List:Commits« Previous MessageNext Message »
From:Chuck Bell Date:December 1 2008 9:22pm
Subject:RE: bzr commit into mysql-6.0-backup branch (jorgen.loland:2737)
Bug#40970
View as plain text  
Jorgen,

Sorry to be long winded (as it were), but I am documenting a problem I see
in our backup code. Your patch is just a victim I'm afraid. No harm
intended! :)

STATUS
------
Changes requested

REQUESTS
--------
* Please add a test for the new error message.

Note: If problem identified below cannot (or should not) be fixed in this
patch, open a new bug report for the problem and include commentary like
what is described below.

COMMENTARY
----------
The deficiencies this commentary illuminates isn't ranting about the quality
of this particular patch, rather it is describing a failure in the backup
code to sufficiently test all error conditions. I think this has been
brought on by collective bargaining of what can and cannot be tested
resulting in the introduction of and suppression of unintentional defects.

While it is unlikely that a proper test could be constructed that forces the
server into a state to generate the accused error, I think it is still
useful if we at least make the attempt to initiate the error via debug
insertion.

It is true and I will not debate the futility of thinking debug insertion is
a testing method that satisfies even the lowliest of quality assurance
standards, however it is useful in testing what the rest of the code does
should this error occur. That is, I am concerned when we create a new error
condition and don't test it -- either in coding the solution or via an
automated test -- that we create an error condition that is in itself a
source of bugs or worse system failures. Failing to handle errors properly
is a large part of what is wrong with most software.

That being said, I have a suggestion for how to test this (see below).

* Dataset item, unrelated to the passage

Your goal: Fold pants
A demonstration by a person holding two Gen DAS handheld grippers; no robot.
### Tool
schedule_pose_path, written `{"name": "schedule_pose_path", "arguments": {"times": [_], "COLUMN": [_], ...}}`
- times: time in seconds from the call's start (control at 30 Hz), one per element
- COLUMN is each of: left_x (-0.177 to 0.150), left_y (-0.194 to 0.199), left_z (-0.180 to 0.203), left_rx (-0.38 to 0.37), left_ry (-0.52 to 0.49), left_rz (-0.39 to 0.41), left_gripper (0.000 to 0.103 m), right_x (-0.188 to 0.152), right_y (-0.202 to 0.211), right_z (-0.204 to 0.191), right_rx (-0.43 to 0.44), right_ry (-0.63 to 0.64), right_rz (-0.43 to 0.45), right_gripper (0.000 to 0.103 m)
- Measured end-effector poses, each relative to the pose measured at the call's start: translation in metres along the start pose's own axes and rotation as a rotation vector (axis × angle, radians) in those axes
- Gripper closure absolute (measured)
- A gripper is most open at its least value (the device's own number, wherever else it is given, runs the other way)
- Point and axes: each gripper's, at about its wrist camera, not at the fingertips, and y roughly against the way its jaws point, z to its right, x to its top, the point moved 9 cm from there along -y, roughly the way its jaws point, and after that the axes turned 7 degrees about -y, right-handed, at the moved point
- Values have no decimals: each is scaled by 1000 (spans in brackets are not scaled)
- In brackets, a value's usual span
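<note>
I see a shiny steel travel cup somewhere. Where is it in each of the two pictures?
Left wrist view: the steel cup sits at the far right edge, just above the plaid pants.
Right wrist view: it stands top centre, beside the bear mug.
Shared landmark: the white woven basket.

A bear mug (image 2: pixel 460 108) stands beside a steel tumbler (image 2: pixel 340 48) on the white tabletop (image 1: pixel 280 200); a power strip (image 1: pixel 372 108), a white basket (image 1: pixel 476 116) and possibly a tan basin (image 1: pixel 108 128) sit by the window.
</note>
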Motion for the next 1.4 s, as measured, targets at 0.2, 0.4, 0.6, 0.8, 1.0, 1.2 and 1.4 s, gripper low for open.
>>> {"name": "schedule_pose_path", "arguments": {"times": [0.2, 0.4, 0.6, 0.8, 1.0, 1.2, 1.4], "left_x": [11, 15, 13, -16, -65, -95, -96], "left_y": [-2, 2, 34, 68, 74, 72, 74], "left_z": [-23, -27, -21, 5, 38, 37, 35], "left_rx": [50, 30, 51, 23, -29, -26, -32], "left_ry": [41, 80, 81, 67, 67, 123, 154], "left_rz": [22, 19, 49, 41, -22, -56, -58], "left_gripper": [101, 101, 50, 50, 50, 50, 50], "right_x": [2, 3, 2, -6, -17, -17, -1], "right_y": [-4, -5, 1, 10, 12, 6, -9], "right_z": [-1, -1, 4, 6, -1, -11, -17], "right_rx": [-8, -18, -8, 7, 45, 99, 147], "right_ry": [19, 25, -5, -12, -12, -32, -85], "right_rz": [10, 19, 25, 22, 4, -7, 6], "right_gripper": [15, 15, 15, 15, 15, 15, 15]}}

Once you implement my suggestion (or some variant thereof), you will see
exactly what I feared -- the code does not handle the error properly
resulting in this error instead:

backup.backup_errors           [ fail ]

mysqltest: At line 384: query 'DROP DATABASE db1' failed: 1223: Can't
execute the query because you have a conflicting read lock

What this suggests to me in thinking about it is that it is not sufficient
to report the error as this patch does if block_commits() fails. It is more
likely prudent that the code needs to know how to clean up depending on
which error occurred. Perhaps this is a commit blocker bug...regardless, a
simple test like this has revealed an unforeseen problem.

SUGGESTIONS
-----------
Use debug insertion to do a partial test of the new error condition.

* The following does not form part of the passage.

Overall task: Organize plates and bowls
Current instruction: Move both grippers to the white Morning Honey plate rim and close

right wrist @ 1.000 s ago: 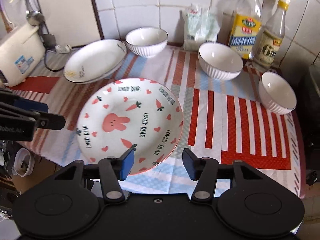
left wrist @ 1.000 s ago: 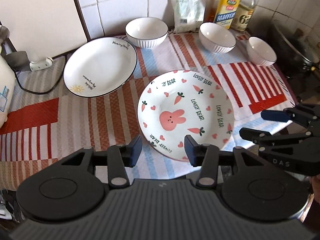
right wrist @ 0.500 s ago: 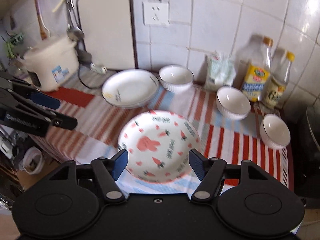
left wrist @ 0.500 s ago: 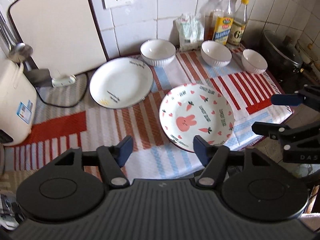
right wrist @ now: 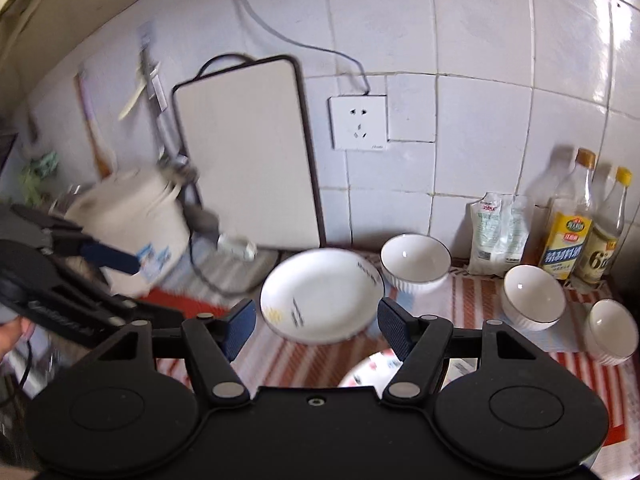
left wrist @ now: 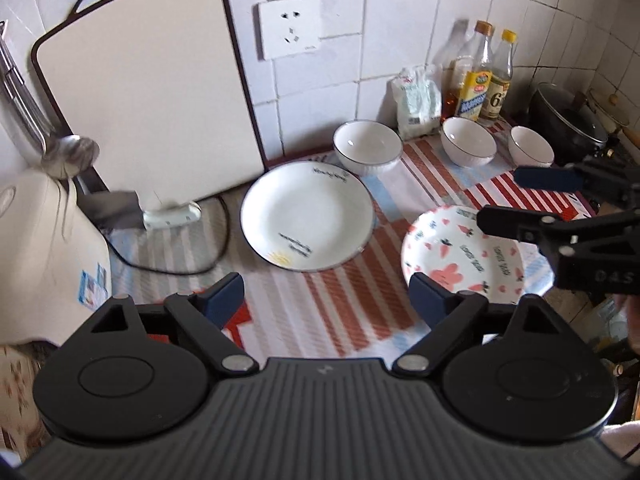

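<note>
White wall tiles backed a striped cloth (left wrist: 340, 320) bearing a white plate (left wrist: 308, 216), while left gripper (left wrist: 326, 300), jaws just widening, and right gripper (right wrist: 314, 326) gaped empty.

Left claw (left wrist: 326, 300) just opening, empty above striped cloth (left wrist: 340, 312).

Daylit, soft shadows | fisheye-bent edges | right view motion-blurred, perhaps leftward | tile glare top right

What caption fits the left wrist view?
Open left tongs above striped cloth, white plate and bunny plate ahead, three bowls behind.
</note>
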The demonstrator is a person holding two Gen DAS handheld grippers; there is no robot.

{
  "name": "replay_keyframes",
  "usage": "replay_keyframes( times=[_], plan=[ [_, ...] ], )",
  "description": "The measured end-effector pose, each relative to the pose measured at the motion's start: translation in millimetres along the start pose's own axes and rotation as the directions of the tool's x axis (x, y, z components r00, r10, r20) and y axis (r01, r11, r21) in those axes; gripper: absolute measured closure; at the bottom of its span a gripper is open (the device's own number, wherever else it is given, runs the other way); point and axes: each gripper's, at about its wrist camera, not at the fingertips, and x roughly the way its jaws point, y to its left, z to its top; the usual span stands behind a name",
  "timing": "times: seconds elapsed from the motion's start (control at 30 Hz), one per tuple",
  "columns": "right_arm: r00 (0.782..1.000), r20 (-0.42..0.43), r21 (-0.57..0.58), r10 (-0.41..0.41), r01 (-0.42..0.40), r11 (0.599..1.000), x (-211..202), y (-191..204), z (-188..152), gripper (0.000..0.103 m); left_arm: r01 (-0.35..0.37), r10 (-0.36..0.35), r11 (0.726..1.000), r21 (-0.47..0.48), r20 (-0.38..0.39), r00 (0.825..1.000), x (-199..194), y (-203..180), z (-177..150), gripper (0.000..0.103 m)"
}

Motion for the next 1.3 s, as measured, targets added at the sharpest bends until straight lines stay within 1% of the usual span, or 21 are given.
replay_keyframes(
  times=[0.03,0.1,0.13,0.23,0.27,0.33,0.4,0.5,0.63,0.77,0.8,0.87,0.97,1.0,1.07,1.1,1.13,1.2,1.23,1.27,1.3],
  plan=[
    [1.000,0.018,0.034,-0.002,0.001,0.999,8,1,-1,0.031,0.005,-0.005,1.000,0.006,0.003,1.000,3,9,3,0.013],
    [0.997,0.067,0.094,0.027,-0.033,0.995,20,1,-2,0.031,0.014,-0.014,1.000,0.018,0.010,1.000,10,22,6,0.013],
    [0.997,0.075,0.119,0.023,-0.032,0.992,27,3,-1,0.031,0.019,-0.019,1.000,0.020,0.010,1.000,15,29,9,0.013],
    [0.997,0.032,0.164,-0.074,0.068,0.984,50,9,6,0.031,0.007,-0.007,1.000,0.010,0.002,1.000,30,44,16,0.013],
    [0.997,0.015,0.186,-0.079,0.075,0.980,57,7,8,0.031,0.007,-0.007,1.000,0.008,-0.003,1.000,35,47,18,0.013],
    [0.998,-0.008,0.219,-0.066,0.066,0.974,74,3,9,0.031,0.031,-0.031,0.999,0.021,-0.008,0.999,44,52,23,0.013],
    [0.997,-0.025,0.255,-0.073,0.076,0.964,90,-1,7,0.031,0.047,-0.047,0.999,0.028,-0.011,0.999,53,55,27,0.013],
    [0.996,-0.051,0.284,-0.068,0.080,0.955,115,-5,6,0.031,0.087,-0.087,0.996,0.021,-0.017,0.996,71,59,31,0.013],
    [0.993,-0.105,0.344,-0.058,0.091,0.935,150,-17,-1,0.031,0.144,-0.145,0.989,-0.025,-0.057,0.988,113,67,35,0.016],
    [0.983,-0.168,0.396,-0.073,0.135,0.908,180,-34,-13,0.031,0.155,-0.158,0.987,-0.040,-0.101,0.982,158,71,36,0.017],
    [0.980,-0.184,0.412,-0.075,0.146,0.899,186,-38,-16,0.032,0.156,-0.160,0.987,-0.042,-0.114,0.981,170,72,37,0.019],
    [0.978,-0.201,0.445,-0.060,0.146,0.884,198,-46,-22,0.034,0.156,-0.163,0.986,-0.057,-0.147,0.976,194,77,37,0.026],
    [0.971,-0.234,0.462,-0.053,0.160,0.872,216,-52,-25,0.036,0.119,-0.133,0.989,-0.083,-0.189,0.973,226,87,36,0.029],
    [0.967,-0.247,0.457,-0.059,0.171,0.873,223,-53,-26,0.037,0.099,-0.113,0.992,-0.084,-0.193,0.975,235,90,35,0.029],
    [0.960,-0.272,0.452,-0.075,0.196,0.870,234,-56,-28,0.038,0.056,-0.070,0.995,-0.077,-0.206,0.976,250,94,32,0.037],
    [0.955,-0.283,0.451,-0.088,0.214,0.866,238,-58,-29,0.040,0.041,-0.057,0.996,-0.079,-0.210,0.976,256,97,31,0.037],
    [0.951,-0.293,0.456,-0.098,0.229,0.860,243,-61,-30,0.041,0.038,-0.055,0.996,-0.085,-0.207,0.977,261,100,30,0.038],
    [0.944,-0.312,0.464,-0.109,0.252,0.849,251,-66,-34,0.047,0.034,-0.055,0.994,-0.106,-0.203,0.978,268,107,27,0.042],
    [0.941,-0.320,0.465,-0.114,0.260,0.846,253,-67,-35,0.049,0.032,-0.057,0.992,-0.123,-0.207,0.977,273,111,25,0.048],
    [0.940,-0.321,0.465,-0.112,0.260,0.846,256,-68,-37,0.053,0.031,-0.061,0.989,-0.142,-0.213,0.975,277,114,24,0.055],
    [0.940,-0.322,0.465,-0.109,0.258,0.847,259,-69,-37,0.058,0.030,-0.065,0.987,-0.158,-0.221,0.973,282,117,22,0.060]
  ],
)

=== modified file 'mysql-test/suite/backup/t/backup_errors.test'
--- mysql-test/suite/backup/t/backup_errors.test        2008-11-25 17:44:19
+000
0
+++ mysql-test/suite/backup/t/backup_errors.test        2008-12-01 21:06:51
+000
0
@@ -367,4 +367,18 @@ RESTORE FROM 'overwrite.bak';
 --echo Show that inserted value 2 is not there
 SELECT * FROM table1;

+--echo Test ER_BACKUP_BLOCK_COMMITS error handling by backup code.
+
+SET SESSION DEBUG='+d,global_read_lock_block_fail';
+--replace_column 1 #
+--error ER_BACKUP_BLOCK_COMMITS
+BACKUP DATABASE db1 TO 'overwrite1.bak';
+SET SESSION DEBUG='-d';
+
+SET SESSION DEBUG='+d,global_read_lock_fail';
+--replace_column 1 #
+--error ER_BACKUP_BLOCK_COMMITS
+BACKUP DATABASE db1 TO 'overwrite1.bak';
+SET SESSION DEBUG='-d';
+
 DROP DATABASE db1;

=== modified file 'sql/backup/data_backup.cc'
--- sql/backup/data_backup.cc   2008-11-26 10:05:19 +0000
+++ sql/backup/data_backup.cc   2008-12-01 21:01:24 +0000
@@ -361,6 +361,12 @@ int block_commits(THD *thd, TABLE_LIST *
   DBUG_ENTER("block_commits()");

   /*
+    Simulate an error condition for block commit failure
+    of the lock_global_read_lock call.
+  */
+  DBUG_EXECUTE_IF("global_read_lock_fail", DBUG_RETURN(1););
+
+  /*
     Step 1 - global read lock.
   */
   DEBUG_SYNC(thd, "before_commit_block");
@@ -383,6 +389,12 @@ int block_commits(THD *thd, TABLE_LIST *
   */

   /*
+    Simulate an error condition for block commit failure
+    of the lock_global_read_lock call.
+  */
+  DBUG_EXECUTE_IF("global_read_lock_block_fail", DBUG_RETURN(1););
+
+  /*
     Step 3 - make the global read lock to block commits.
   */
   if (make_global_read_lock_block_commit(thd))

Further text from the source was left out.